### PROBLEM REQUIREMENTS
Only one stretch of the data below is wanted: the lines starting at the one with "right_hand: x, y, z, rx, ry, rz" and ending at the one with "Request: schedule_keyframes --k", both included, given again exactly.

━━ EXERCISE INPUT ━━

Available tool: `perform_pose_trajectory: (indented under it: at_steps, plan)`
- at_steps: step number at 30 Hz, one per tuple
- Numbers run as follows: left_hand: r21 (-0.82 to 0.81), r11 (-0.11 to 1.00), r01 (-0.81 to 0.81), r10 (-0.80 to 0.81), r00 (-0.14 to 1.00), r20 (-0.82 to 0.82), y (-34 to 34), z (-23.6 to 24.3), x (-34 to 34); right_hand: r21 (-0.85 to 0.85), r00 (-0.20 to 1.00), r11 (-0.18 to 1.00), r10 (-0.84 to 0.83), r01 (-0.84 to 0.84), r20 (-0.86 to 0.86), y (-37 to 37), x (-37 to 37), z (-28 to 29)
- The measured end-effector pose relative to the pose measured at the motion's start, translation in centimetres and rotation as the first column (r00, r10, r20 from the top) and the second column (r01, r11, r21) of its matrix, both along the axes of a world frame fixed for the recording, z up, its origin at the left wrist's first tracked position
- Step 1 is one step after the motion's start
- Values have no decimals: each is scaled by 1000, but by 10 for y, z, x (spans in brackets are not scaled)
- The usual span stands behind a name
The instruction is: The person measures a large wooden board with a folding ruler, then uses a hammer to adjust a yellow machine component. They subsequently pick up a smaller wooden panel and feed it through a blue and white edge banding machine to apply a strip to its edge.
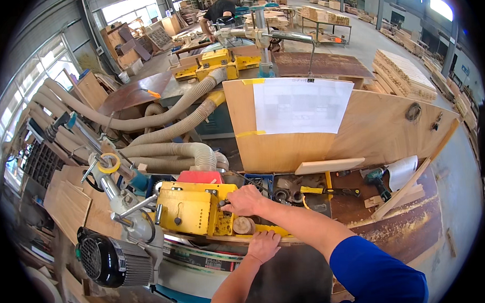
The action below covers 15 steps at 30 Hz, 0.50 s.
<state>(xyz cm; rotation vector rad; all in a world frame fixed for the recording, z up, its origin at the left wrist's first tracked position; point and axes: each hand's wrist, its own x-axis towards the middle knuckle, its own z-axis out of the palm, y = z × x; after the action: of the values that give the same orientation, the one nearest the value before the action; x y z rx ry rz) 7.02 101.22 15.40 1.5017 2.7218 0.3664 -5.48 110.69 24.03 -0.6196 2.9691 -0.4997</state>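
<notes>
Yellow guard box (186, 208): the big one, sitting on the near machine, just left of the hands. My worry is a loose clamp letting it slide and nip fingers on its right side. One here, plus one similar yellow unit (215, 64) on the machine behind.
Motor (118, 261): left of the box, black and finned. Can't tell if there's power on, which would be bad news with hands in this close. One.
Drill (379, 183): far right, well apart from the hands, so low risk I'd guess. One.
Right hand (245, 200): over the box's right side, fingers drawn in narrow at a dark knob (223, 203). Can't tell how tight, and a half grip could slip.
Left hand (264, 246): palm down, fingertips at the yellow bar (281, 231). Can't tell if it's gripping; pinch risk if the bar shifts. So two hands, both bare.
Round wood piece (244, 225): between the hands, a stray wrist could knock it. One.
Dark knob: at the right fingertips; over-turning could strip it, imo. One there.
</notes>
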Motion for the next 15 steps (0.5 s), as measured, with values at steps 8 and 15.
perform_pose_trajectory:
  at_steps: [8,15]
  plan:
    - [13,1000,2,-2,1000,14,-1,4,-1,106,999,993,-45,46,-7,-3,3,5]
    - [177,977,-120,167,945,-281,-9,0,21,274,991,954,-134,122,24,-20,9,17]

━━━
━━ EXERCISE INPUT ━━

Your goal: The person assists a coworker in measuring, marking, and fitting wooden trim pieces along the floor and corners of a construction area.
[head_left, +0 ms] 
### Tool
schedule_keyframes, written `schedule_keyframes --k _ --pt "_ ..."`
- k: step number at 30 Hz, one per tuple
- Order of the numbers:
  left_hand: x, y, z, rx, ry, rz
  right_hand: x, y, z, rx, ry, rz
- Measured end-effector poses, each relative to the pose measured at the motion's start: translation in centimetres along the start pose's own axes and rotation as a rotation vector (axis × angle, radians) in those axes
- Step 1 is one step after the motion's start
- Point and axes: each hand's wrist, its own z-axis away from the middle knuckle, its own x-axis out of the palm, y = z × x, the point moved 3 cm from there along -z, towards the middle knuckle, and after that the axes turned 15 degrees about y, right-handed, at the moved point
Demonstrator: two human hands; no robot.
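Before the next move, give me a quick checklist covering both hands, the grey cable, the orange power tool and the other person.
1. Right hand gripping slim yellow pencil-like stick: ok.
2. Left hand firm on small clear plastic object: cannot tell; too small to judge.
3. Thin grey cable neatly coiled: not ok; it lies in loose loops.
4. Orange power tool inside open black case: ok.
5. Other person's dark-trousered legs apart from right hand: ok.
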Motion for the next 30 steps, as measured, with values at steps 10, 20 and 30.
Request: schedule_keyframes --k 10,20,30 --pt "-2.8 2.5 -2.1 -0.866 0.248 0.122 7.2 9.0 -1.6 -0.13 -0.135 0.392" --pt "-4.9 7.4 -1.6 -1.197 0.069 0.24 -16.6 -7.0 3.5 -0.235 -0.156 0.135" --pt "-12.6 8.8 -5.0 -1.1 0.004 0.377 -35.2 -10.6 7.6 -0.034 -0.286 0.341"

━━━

### EXERCISE OUTPUT
  right_hand: x, y, z, rx, ry, rz
- Measured end-effector poses, each relative to the pose measured at the motion's start: translation in centimetres along the start pose's own axes and rotation as a rotation vector (axis × angle, radians) in those axes
- Step 1 is one step after the motion's start
- Point and axes: each hand's wrist, its own z-axis away from the middle knuckle, its own x-axis out of the palm, y = z × x, the point moved 3 cm from there along -z, towards the middle knuckle, and after that the axes turned 15 degrees about y, right-handed, at the moved point
Demonstrator: two human hands; no robot.
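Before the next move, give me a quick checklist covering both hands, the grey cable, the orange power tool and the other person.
1. Right hand gripping slim yellow pencil-like stick: ok.
2. Left hand firm on small clear plastic object: cannot tell; too small to judge.
3. Thin grey cable neatly coiled: not ok; it lies in loose loops.
4. Orange power tool inside open black case: ok.
5. Other person's dark-trousered legs apart from right hand: ok.
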Motion for the next 30 steps, as measured, with values at steps 10, 20 and 30.
Request: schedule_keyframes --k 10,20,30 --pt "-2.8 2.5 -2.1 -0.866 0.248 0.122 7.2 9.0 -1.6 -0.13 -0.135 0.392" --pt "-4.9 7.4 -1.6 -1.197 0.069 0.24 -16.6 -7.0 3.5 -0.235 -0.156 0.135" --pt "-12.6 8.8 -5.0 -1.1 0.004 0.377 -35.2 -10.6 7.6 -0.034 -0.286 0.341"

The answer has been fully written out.